[Available data — start]

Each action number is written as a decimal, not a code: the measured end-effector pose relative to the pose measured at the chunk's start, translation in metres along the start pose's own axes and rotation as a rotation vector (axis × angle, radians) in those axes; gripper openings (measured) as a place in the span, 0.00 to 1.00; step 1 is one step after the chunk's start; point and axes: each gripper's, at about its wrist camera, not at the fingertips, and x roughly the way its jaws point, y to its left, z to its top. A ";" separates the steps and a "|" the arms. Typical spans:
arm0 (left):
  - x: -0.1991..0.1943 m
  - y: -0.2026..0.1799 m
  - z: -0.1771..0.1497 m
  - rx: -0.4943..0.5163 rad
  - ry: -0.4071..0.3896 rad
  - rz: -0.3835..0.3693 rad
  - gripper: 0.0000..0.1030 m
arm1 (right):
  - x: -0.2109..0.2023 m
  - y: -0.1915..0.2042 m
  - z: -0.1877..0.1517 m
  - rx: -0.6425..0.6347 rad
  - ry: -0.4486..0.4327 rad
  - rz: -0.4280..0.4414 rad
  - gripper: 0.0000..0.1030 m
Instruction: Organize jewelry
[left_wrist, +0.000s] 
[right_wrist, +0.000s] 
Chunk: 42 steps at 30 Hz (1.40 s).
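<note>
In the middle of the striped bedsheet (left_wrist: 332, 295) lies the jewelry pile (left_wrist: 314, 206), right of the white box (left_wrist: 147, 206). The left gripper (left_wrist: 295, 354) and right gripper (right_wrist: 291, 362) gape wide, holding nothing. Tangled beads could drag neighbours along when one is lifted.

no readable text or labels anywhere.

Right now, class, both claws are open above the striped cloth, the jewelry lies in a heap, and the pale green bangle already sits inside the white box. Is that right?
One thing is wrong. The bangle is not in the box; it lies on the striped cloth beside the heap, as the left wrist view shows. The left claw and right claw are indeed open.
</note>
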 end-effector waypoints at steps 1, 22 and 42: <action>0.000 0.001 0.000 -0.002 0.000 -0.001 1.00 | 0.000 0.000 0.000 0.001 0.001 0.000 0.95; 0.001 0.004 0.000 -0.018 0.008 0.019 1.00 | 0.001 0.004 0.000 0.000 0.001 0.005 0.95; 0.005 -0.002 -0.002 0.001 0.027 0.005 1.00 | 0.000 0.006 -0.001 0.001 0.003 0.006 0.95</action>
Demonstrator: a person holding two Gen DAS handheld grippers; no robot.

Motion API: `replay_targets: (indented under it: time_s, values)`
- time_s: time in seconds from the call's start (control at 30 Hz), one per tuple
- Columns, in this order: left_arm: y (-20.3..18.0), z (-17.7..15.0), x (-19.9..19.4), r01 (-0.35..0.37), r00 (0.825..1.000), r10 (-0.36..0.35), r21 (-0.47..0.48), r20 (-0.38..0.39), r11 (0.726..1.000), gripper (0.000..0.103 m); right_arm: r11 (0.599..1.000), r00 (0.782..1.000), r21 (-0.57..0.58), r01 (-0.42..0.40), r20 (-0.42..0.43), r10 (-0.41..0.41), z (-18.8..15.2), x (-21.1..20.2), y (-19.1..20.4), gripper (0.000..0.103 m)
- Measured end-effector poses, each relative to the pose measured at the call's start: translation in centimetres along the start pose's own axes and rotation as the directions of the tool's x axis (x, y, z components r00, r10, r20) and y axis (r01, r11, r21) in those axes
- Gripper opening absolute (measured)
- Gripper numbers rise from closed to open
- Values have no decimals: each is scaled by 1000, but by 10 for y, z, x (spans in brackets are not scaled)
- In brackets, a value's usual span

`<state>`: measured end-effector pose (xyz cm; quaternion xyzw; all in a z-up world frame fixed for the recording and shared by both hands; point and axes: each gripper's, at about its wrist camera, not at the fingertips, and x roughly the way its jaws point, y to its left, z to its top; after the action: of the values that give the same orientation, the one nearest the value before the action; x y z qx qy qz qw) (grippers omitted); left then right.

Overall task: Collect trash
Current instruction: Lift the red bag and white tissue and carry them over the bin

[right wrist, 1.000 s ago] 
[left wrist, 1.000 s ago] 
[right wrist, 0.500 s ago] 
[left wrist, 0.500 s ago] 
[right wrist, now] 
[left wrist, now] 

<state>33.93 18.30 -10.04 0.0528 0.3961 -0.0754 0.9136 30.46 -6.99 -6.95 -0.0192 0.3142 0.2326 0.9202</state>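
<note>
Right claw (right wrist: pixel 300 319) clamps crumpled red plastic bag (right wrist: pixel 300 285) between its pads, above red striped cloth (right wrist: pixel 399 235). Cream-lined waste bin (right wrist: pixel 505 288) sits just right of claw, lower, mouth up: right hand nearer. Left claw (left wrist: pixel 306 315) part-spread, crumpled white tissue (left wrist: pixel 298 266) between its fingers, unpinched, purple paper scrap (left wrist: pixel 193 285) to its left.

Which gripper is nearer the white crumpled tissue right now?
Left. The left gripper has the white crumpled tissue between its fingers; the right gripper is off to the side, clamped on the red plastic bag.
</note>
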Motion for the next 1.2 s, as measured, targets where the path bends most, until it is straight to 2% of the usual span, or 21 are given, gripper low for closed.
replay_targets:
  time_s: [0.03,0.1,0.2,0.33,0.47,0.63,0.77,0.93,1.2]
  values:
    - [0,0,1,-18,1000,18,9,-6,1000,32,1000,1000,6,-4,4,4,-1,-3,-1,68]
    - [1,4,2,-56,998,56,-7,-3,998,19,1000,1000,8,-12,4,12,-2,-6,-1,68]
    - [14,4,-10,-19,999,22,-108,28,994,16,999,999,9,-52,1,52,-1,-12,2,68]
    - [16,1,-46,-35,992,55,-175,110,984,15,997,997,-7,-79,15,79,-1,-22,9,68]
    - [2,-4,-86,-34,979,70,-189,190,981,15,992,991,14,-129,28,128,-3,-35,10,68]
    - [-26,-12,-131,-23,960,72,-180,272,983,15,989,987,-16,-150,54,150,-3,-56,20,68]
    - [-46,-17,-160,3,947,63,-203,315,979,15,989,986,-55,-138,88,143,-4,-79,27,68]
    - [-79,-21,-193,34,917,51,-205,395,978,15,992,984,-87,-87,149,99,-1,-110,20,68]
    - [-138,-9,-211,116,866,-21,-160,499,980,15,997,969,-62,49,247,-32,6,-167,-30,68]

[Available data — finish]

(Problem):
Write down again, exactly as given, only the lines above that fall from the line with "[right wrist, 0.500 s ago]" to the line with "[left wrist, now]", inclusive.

(Exercise answer):
[right wrist, 0.500 s ago] 
[left wrist, 0.500 s ago] 
[right wrist, now] 
[left wrist, now] 

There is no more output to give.